Work instruction
The answer must be one number: how many lines in the data below include the string "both".

Given material
════════════════
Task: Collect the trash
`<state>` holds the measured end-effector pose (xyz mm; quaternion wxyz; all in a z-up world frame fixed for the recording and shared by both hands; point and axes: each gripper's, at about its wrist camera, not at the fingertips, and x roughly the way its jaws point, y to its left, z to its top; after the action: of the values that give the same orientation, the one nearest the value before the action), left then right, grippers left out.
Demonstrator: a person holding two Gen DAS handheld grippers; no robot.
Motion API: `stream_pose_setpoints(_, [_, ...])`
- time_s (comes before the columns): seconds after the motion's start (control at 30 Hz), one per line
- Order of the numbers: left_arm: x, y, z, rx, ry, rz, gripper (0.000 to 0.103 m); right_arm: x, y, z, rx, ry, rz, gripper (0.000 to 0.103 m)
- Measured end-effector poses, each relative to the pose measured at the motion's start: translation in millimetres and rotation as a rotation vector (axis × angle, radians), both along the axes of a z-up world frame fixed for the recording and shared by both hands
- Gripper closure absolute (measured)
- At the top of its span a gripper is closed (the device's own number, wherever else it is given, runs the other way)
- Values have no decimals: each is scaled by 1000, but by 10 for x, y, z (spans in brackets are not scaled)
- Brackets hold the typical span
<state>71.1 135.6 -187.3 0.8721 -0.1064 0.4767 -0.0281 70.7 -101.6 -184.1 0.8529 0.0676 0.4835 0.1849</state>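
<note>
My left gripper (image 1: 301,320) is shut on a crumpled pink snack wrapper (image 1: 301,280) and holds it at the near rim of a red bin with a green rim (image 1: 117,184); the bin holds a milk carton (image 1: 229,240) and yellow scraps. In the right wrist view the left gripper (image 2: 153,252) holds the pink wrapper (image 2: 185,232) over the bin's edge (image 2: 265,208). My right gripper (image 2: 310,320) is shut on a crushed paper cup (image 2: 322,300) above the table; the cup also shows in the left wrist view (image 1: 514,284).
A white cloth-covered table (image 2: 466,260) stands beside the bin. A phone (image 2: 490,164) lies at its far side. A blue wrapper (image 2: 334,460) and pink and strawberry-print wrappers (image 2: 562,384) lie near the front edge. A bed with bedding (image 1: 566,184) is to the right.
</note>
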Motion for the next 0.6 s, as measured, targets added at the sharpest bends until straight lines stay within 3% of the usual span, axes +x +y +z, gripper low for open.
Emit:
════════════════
The answer
2